Fast forward to today…
I yanked my MacBook from the Dock and was using it “sans wires” when a message popped up that said that I got two MacBooks with the same name on the network and the OS then changed the name to MacBook (4445). Yes I did give my new MacBook a new name and this was my old MacBook that I was playing around with.
My whole local network including Wifi and the internet went down.
hmmmmmmm
I pulled the ethernet cable out from the dock and the internet came back up. You can almost hear the hum of the network coming back up just like when the power comes back up when you have an outage, like the fridge would start humming and lights would go click, click, click, as each light came back on, except the network and wifi is almost like a conduit to your brain; some people get headaches from the 5ghz signal but I get this feeling like I’m somehow connected to the world.
The dock apparently holds the mac address of the MacBook and retains the IP even when the MacBook isn’t docked. Thus when the MacBook is removed from the dock and connects to the Network via Wifi with the same Mac address it causes a conflict and worse, it locks the whole network.
So now after five years of random outages, swearing, getting on my hands and knees - no not to pray to the gods but to pull out plugs and cables to troubleshoot, I have discovered the culprit and it isn’t just a USB-C dock but it is network conflict of IPs and network device names.
This was why when I attached a bunch of EX-2s that were re-initialized with a default WD name that the network went down.
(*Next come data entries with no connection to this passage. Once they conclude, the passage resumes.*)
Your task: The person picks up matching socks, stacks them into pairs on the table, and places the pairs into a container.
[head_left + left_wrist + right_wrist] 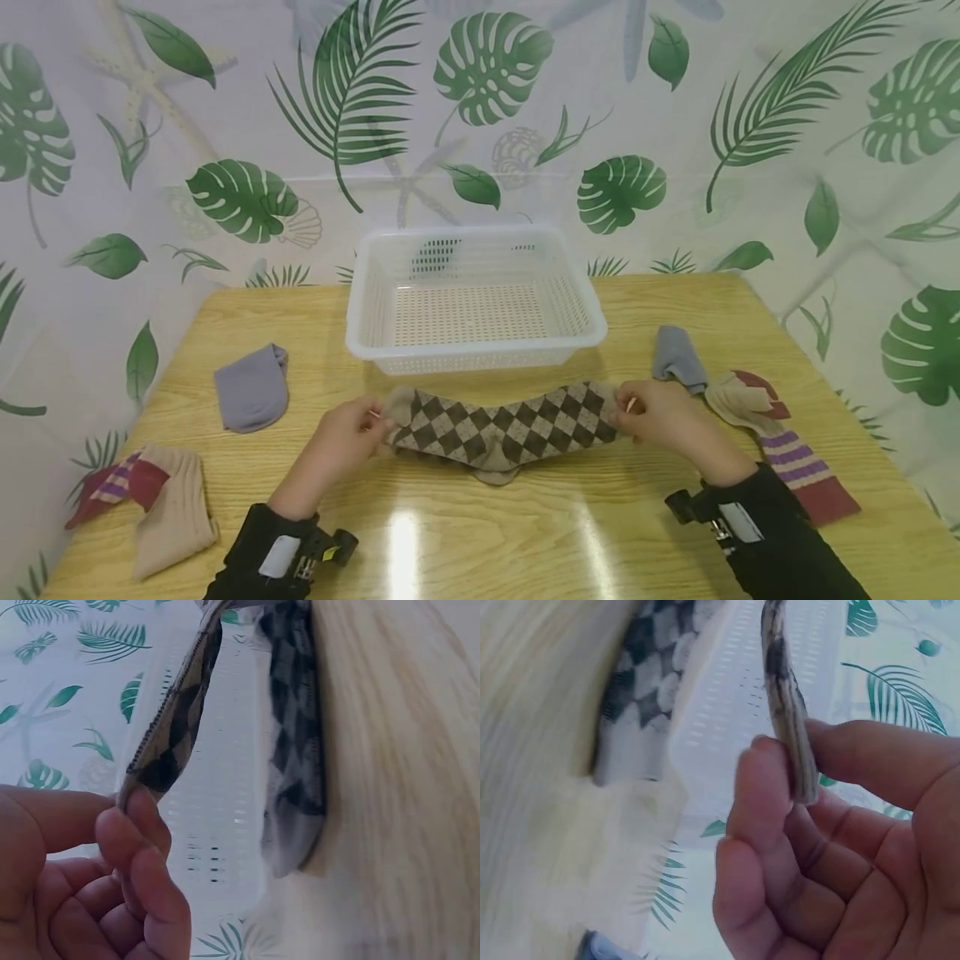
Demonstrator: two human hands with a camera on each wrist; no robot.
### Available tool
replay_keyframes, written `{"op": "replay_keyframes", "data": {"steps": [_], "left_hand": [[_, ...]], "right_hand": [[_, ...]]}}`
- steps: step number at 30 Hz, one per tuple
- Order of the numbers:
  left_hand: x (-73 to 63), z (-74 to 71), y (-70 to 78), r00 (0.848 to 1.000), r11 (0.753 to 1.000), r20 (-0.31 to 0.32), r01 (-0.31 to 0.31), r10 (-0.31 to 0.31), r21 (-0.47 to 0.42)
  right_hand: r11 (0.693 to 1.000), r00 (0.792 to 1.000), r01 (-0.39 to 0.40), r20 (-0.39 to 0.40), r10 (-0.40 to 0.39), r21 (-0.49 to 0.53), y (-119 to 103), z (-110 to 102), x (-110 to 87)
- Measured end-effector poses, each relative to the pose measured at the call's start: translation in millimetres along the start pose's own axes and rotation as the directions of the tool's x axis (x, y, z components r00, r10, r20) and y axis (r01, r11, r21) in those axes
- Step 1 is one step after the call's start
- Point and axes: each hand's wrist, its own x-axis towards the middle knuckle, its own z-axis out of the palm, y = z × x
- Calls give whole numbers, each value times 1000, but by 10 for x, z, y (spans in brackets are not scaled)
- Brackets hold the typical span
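A brown and beige argyle sock [517,433] is stretched sideways between both hands in front of the basket. My left hand [347,433] pinches its left end between thumb and fingertips. At the other end, my right hand [660,415] pinches the sock's edge, seen edge-on in the right wrist view. A second argyle sock [294,817] lies behind the held one, close along the tabletop, its plain toe showing in the left wrist view. In the head view the two socks overlap, and the held one hides much of the other.
A white plastic basket [480,354] stands at the back middle of the wooden table [480,533]. Grey socks [253,390] [677,358] lie on both sides. Beige socks with maroon and purple parts [176,508] [798,458] lie at far left and right. Leaf-print cloth hangs behind.
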Motion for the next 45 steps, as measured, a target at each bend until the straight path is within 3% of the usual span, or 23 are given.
{"op": "replay_keyframes", "data": {"steps": [8,15,27,32,35,38,40,42,43,45], "left_hand": [[-26,-64,14,995,1000,99,-18,17,17],[45,47,-74,998,998,60,10,-13,59],[175,138,-191,997,988,40,61,-68,140],[194,166,-193,997,989,42,62,-68,136],[182,198,-172,998,982,43,39,-48,186],[147,265,-123,999,950,-26,-13,22,313],[114,332,-75,989,907,-101,-60,112,418],[67,416,-6,966,842,-137,-117,220,527],[43,460,30,954,810,-129,-154,272,565],[-2,540,118,938,746,-38,-250,346,617]], "right_hand": [[999,999,36,5,-36,-10,-6,-58,-8],[998,999,5,-35,-7,-64,50,45,124],[999,997,-17,-74,13,-51,192,231,333],[995,997,-46,-65,40,-94,257,307,428],[992,996,-53,-79,44,-112,265,332,447],[985,990,-40,-139,16,-169,211,347,408],[968,979,3,-196,-54,-252,129,370,359],[939,962,77,-224,-159,-335,1,412,298],[920,951,128,-218,-220,-370,-72,445,269],[875,926,259,-153,-346,-409,-215,523,222]]}}
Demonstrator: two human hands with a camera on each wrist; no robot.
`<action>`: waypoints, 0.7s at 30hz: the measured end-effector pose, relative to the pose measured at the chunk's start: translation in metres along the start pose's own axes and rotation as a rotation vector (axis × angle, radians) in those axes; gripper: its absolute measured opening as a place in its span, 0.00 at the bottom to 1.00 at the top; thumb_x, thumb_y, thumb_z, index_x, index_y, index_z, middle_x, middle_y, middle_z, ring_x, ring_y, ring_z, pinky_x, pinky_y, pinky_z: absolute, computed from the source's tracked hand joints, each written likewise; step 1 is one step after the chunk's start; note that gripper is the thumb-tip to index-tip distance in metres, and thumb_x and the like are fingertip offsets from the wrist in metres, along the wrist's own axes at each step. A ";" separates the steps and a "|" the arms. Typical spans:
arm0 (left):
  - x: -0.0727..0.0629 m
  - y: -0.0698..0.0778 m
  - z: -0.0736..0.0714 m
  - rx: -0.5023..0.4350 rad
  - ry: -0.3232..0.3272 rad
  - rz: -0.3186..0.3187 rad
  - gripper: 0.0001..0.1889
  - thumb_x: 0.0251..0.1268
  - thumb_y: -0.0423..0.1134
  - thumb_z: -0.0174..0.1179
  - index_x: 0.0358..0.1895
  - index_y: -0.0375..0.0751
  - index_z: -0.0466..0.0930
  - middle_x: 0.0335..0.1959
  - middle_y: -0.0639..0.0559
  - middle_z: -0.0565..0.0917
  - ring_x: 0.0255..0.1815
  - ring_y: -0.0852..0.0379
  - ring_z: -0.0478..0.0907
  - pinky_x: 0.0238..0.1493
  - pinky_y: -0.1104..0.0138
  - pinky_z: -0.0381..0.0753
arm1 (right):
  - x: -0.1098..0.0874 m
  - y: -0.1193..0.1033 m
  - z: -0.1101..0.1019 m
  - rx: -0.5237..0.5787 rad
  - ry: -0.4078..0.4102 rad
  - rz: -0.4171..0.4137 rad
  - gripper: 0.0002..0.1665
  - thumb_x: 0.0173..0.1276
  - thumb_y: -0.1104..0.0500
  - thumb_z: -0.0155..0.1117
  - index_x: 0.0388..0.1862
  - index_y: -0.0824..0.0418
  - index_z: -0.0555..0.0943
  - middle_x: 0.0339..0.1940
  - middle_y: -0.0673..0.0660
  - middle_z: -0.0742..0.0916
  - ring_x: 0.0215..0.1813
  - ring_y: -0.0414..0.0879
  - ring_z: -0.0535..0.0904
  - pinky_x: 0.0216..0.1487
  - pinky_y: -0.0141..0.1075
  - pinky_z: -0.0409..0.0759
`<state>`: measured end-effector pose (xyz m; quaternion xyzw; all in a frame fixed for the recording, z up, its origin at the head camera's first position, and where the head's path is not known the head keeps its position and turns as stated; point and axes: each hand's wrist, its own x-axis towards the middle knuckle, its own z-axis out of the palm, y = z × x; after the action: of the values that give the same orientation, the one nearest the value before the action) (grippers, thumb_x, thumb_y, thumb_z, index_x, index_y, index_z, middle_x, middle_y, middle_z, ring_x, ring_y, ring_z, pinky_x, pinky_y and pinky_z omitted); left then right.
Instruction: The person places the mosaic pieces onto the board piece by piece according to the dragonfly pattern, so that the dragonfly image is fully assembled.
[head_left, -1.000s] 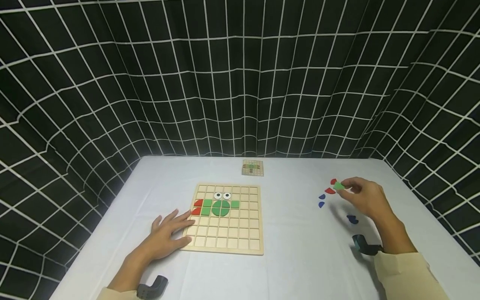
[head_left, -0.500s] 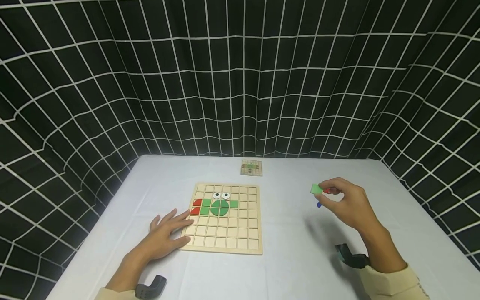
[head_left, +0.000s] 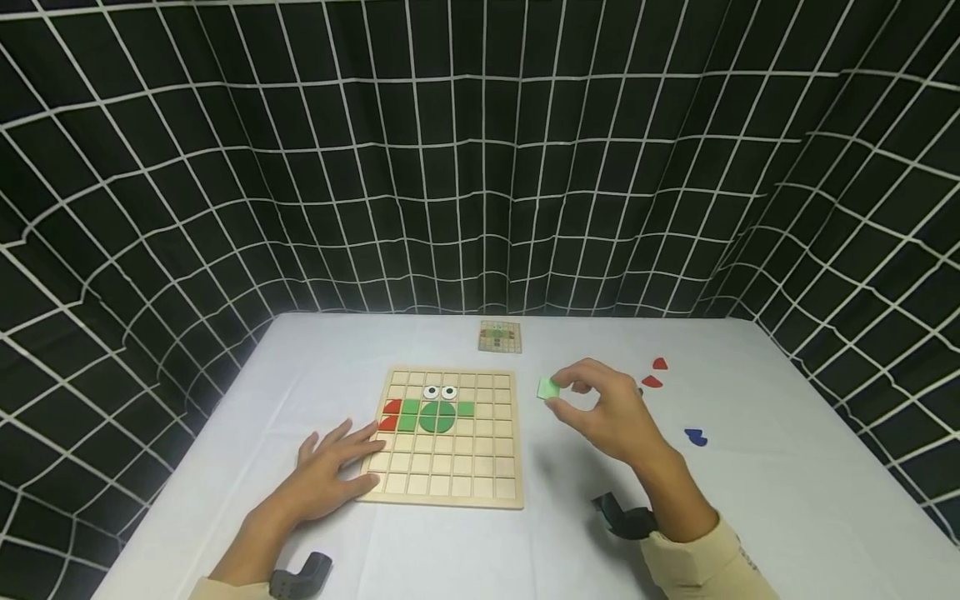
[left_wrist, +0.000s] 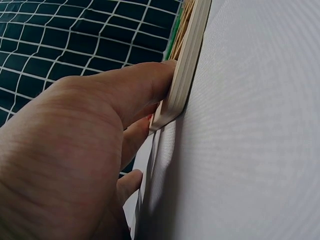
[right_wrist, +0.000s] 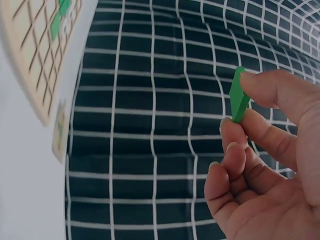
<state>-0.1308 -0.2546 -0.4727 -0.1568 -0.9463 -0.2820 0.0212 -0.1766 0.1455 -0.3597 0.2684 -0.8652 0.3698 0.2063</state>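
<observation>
Between thumb and index finger my right hand (head_left: 611,412) pinches a green square tile (head_left: 548,388), held above the table just right of the wooden grid board (head_left: 472,463). The right wrist view shows the same tile (right_wrist: 238,95) edge-on, its other fingers curled below. My left hand (head_left: 330,471) rests with spread fingers on the board's left edge; in the left wrist view its thumb lies against the board's corner (left_wrist: 172,102). On the board are two red pieces (head_left: 390,415), green squares (head_left: 408,415), a green circle (head_left: 438,417) of quarter pieces and two eye pieces (head_left: 440,392).
A small pattern card (head_left: 499,337) lies behind the board. Two red pieces (head_left: 652,382) and some blue pieces (head_left: 697,437) lie on the white table (head_left: 585,533) at the right. A black curtain with white grid lines (head_left: 480,167) surrounds the table.
My right hand has carried the green square tile left from beside the loose red pieces to near the board's right edge. The left hand stays on the board.
</observation>
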 end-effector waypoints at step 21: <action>0.000 -0.001 0.001 0.016 0.004 0.006 0.25 0.59 0.55 0.65 0.60 0.53 0.79 0.70 0.56 0.67 0.73 0.39 0.52 0.66 0.37 0.34 | 0.029 -0.010 0.092 0.157 -0.148 0.187 0.12 0.55 0.61 0.75 0.39 0.59 0.85 0.38 0.49 0.86 0.42 0.50 0.79 0.43 0.43 0.80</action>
<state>-0.1315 -0.2548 -0.4745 -0.1587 -0.9480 -0.2746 0.0253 -0.2072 0.0619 -0.3975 0.2283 -0.8677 0.4333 0.0850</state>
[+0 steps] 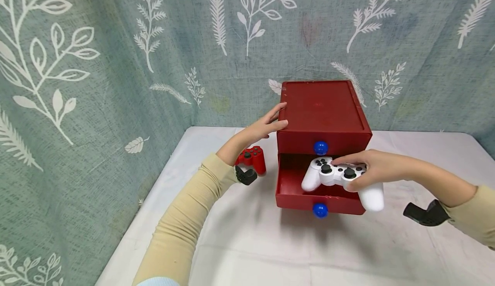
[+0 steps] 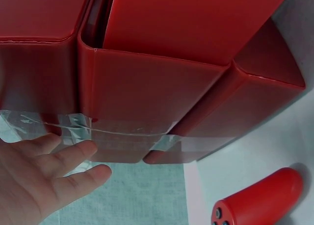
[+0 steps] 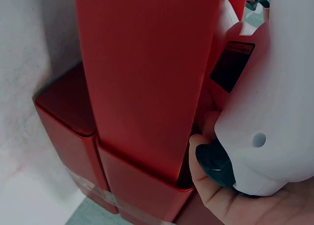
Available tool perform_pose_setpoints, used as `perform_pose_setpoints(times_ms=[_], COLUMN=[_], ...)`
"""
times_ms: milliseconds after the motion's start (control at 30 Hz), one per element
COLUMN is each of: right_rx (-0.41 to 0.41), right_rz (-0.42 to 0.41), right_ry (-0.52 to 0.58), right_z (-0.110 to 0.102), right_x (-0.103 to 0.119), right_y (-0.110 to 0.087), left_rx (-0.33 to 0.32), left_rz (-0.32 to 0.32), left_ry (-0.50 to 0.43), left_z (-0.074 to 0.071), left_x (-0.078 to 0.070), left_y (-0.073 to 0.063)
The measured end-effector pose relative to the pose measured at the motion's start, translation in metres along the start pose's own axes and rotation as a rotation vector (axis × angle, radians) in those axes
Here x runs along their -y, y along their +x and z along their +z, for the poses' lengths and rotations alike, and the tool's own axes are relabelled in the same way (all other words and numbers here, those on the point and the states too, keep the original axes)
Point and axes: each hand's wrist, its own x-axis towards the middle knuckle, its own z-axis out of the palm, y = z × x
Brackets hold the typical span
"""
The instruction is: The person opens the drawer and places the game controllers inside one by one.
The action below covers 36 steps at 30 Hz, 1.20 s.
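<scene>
A red drawer unit (image 1: 317, 105) stands on the table, its top drawer closed behind a blue knob (image 1: 320, 148). Below that, a red drawer (image 1: 321, 203) is pulled out. My right hand (image 1: 380, 167) grips a white game controller (image 1: 332, 174) by its right side, tilted over the open drawer, with one handle beyond the drawer's side. In the right wrist view its underside (image 3: 274, 112) shows beside the drawer wall. Fingers spread, my left hand (image 1: 261, 127) is at the unit's upper left side; the left wrist view shows its fingertips near clear tape (image 2: 78, 124).
A red game controller (image 1: 255, 159) lies on the white-covered table (image 1: 247, 243), left of the unit and partly behind my left wrist. A green leaf-patterned curtain (image 1: 174, 41) hangs behind and on the left. The pulled-out drawer juts forward with its own blue knob (image 1: 320, 210).
</scene>
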Motion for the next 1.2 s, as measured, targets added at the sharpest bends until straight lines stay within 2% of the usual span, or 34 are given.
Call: perform_pose_setpoints(times_ms=[200,400,733,1200], right_rx=[0.01,0.024,0.037,0.085], right_rz=[-0.026,-0.017,-0.037,0.016], right_ry=[-0.041,-0.076,-0.076,-0.02], right_z=[0.001,0.003,0.004,0.004], right_x=[0.006,0.011,0.016,0.017], right_y=[0.007,0.013,0.022,0.032], left_rx=[0.01,-0.005,-0.007,-0.006], left_rz=[-0.004,-0.003,-0.003,0.001], left_ry=[-0.011,-0.005,0.0,-0.002], left_z=[0.0,0.001,0.002,0.002], left_x=[0.0,-0.001,-0.002,-0.002], left_y=[0.0,0.0,-0.002,-0.003])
I was correct to blame WD for my problems back then.
Apparently a lot of devices like routers and switches all retains devices names, Mac Addresses and IPs for routing and because of this routing that routes to conflicting devices or devices that no longer answers, which is the cause of the network locking although this is just my guess.
I remember reading in this forum that one post blames WD for taking down his network every time he plugs in his My Cloud. At that time I had scoffed and thought what a ridiculous claim. However today, I am a true believer that it is possible that WD can cause a lot of conflicts
Especially with all idiotic programming in the routers today where kids who programs the routers says things like “oh if the internet goes down lets just reboot the router every 15 seconds until the internet comes back up” which is the cause of not being able to watch your movies streaming from your nas on your local internet when the internet goes down. This is why you put your local network on a switch that has one plug to your router so that you can continue to watch your movies from your nas.
Apparently Routers and switches has a lot of long term memory and luckily pulling the plug on these devices will clear your device names, mac address and ips from the routing table.
Also add the USB-C docks which apparently pulling the power from these tiny devices WILL NOT clear the Mac address as I cannot swap docks once I have used an existing identical dock. I had bought two USB-C docks in hope that I could use a computer monitor then move my MacBook over to my second dock that is connected to my Big Screen 4k TV. I cannot have a ethernet cable connected to both. Moving from dock to the other will lock my whole network. Five years ago I thought it was just a defective dock but now I know better.
Network Name Conflicts, Mac address conflicts, IP Clashes… these are all real and they will take down your network and yes your internet can go down when you plug in a WD product with the conflicting name or a name/mac and ip that has been retained by your router/switch.